Messaging Layer Security                                      K. Kohbrok
Internet-Draft                                               Phoenix R&D
Intended status: Informational                             17 March 2025
Expires: 18 September 2025


                 Decentralized Messaging Layer Security
                       draft-kohbrok-mls-dmls-00

Abstract

   Messaging Layer Security provides strong end-to-end security
   guarantees for group messaging including Forward Secrecy (FS) and
   Post-Compromise Security (PCS).  However, MLS requires a Delivery
   Service (DS) to facilitate agreement between group members on the
   order of Commit messages.  In decentralized settings the only way to
   implement a functional DS is to require group members to retain key
   material so they can process commits out-of-order.  Retaining key
   material this way is in violation of the MLS deletion schedule and
   significantly reduces the FS of the protocol.  This draft specifies
   Decentralized MLS, based on the the Fork-Resilient Continuous Group
   Key Agreement protocol FREEK proposed by Alwen et al.  [FRCGKA].  In
   essence, DMLS extends MLS such that key material can be retained to
   process Commits out-of-order with minimal losses to FS, thus allowing
   safer deployment in decentralized environments.

About This Document

   This note is to be removed before publishing as an RFC.

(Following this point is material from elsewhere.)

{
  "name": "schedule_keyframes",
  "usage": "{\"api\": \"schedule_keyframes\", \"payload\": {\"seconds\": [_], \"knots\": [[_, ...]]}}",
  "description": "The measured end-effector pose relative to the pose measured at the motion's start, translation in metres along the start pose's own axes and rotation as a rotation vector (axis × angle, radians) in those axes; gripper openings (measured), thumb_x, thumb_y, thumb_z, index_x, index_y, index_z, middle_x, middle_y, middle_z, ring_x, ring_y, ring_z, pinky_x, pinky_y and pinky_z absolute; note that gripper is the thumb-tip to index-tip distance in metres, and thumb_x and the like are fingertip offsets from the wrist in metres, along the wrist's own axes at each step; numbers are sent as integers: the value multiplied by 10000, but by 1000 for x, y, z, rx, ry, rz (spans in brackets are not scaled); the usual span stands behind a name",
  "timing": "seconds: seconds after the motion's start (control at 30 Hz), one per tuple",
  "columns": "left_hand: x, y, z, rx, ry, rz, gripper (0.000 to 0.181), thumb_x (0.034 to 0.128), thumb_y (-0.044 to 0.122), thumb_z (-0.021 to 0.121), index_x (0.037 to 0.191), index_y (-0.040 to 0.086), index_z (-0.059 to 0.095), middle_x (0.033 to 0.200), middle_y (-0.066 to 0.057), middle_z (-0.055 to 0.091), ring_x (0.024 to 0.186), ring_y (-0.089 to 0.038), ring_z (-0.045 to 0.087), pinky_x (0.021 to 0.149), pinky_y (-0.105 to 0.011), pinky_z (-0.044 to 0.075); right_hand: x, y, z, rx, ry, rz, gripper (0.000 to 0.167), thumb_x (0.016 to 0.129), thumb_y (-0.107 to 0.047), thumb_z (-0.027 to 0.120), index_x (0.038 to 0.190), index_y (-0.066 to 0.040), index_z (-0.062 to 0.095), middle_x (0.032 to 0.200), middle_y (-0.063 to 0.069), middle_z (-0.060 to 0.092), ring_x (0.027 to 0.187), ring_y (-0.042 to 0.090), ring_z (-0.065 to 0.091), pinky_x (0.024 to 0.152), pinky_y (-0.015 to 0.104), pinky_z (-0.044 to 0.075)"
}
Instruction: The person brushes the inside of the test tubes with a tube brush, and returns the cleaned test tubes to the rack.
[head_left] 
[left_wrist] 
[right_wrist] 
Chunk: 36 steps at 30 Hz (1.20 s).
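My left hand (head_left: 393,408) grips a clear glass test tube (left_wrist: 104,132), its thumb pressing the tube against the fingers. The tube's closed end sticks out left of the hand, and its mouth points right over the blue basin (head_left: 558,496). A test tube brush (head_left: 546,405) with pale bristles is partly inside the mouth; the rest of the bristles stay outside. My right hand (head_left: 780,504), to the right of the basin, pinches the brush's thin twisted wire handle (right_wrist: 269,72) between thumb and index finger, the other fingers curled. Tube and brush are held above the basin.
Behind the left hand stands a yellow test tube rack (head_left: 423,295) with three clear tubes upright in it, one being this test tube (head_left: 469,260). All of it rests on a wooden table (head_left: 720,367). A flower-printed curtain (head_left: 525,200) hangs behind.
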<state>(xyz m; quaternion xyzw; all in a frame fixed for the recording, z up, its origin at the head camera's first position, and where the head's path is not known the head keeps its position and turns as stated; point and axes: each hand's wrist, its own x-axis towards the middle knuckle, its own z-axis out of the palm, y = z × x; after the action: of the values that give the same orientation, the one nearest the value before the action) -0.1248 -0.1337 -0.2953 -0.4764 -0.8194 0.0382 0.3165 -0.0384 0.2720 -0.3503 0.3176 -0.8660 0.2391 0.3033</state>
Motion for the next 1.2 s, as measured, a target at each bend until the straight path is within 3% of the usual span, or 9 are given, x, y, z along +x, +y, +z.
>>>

   The latest revision of this draft can be found at https://phnx-
   im.github.io/dmls-spec/draft-kohbrok-mls-dmls.html.  Status
   information for this document may be found at
   https://datatracker.ietf.org/doc/draft-kohbrok-mls-dmls/.

   Discussion of this document takes place on the Messaging Layer
   Security mailing list (mailto:mls@ietf.org), which is archived at
   https://mailarchive.ietf.org/arch/browse/mls/.  Subscribe at
   https://www.ietf.org/mailman/listinfo/mls/.

   Source for this draft and an issue tracker can be found at
   https://github.com/phnx-im/dmls-spec.

Status of This Memo

   This Internet-Draft is submitted in full conformance with the
   provisions of BCP 78 and BCP 79.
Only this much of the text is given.